Information shown:
>>>>>
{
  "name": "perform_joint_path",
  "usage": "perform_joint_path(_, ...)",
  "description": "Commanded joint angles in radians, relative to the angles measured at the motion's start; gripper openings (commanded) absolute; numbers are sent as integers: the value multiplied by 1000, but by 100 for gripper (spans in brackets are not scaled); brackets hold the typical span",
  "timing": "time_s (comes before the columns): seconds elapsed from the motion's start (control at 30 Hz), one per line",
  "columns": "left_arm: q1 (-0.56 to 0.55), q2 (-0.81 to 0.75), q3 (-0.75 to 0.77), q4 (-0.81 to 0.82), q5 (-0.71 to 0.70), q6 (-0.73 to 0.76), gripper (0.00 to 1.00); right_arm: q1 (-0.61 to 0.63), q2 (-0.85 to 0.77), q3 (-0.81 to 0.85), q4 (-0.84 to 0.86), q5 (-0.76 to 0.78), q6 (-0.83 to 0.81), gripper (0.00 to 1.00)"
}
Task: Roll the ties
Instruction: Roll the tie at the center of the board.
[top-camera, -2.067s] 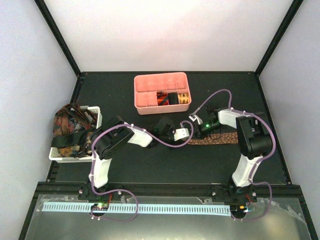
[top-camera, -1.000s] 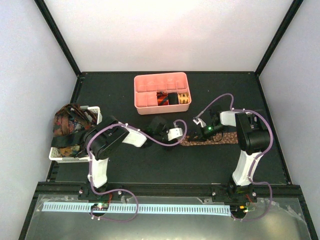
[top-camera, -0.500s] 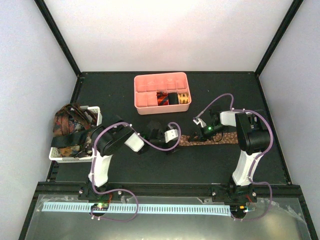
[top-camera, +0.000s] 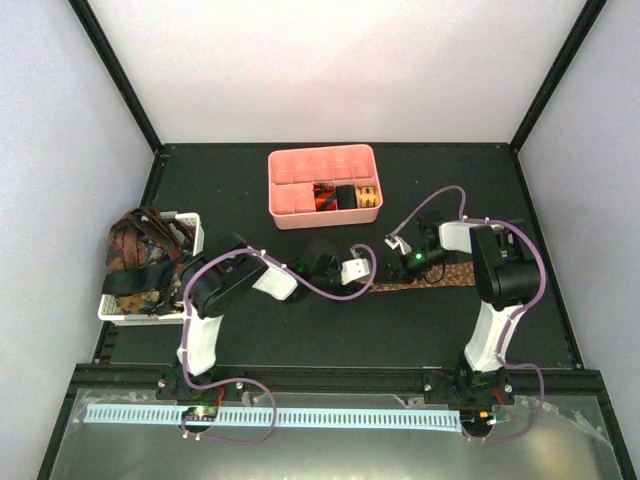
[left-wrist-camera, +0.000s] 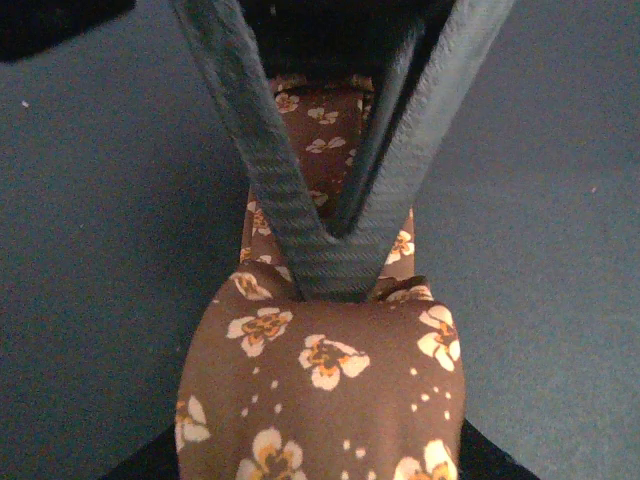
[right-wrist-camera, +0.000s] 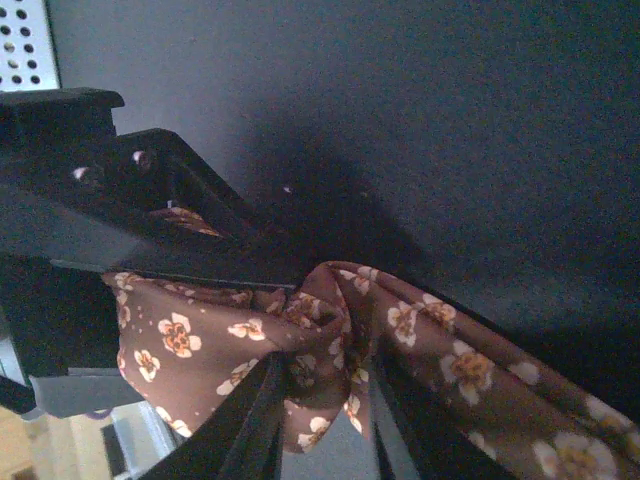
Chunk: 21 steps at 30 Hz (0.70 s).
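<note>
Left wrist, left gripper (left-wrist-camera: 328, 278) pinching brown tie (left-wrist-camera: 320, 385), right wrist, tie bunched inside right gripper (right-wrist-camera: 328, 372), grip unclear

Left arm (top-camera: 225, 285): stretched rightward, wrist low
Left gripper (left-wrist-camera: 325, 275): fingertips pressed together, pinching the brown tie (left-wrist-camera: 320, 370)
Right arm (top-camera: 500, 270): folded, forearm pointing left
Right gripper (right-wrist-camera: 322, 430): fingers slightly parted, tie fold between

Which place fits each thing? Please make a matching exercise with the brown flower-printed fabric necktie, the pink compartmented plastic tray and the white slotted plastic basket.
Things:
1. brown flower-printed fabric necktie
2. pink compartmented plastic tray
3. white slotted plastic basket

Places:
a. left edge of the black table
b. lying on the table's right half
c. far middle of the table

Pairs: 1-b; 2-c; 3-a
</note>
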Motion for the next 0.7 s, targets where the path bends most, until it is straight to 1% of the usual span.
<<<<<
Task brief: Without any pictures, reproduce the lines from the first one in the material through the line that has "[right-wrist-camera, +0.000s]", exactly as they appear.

Task answer:
{
  "name": "perform_joint_path",
  "usage": "perform_joint_path(_, ...)",
  "description": "Commanded joint angles in radians, relative to the angles measured at the motion's start; gripper openings (commanded) absolute; numbers are sent as integers: the value multiplied by 1000, but by 100 for gripper (spans in brackets are not scaled); brackets hold the typical span",
  "timing": "time_s (comes before the columns): seconds elapsed from the motion's start (control at 30 Hz), one per line",
  "columns": "left_arm: q1 (-0.56 to 0.55), q2 (-0.81 to 0.75), q3 (-0.75 to 0.77), q4 (-0.81 to 0.82), q5 (-0.71 to 0.70), q6 (-0.73 to 0.76), gripper (0.00 to 1.00); right_arm: q1 (-0.61 to 0.63), q2 (-0.85 to 0.77), q3 (-0.81 to 0.85), q4 (-0.84 to 0.86), q5 (-0.76 to 0.78), q6 (-0.83 to 0.81), gripper (0.00 to 1.00)"
}
Task: Roll the ties
Instruction: Roll the tie at the center of the board.
[top-camera, -2.067s] 
[top-camera, -1.000s] 
[top-camera, -0.500s] 
[top-camera, +0.000s] 
[left-wrist-camera, +0.000s] 
[right-wrist-camera, +0.000s] 

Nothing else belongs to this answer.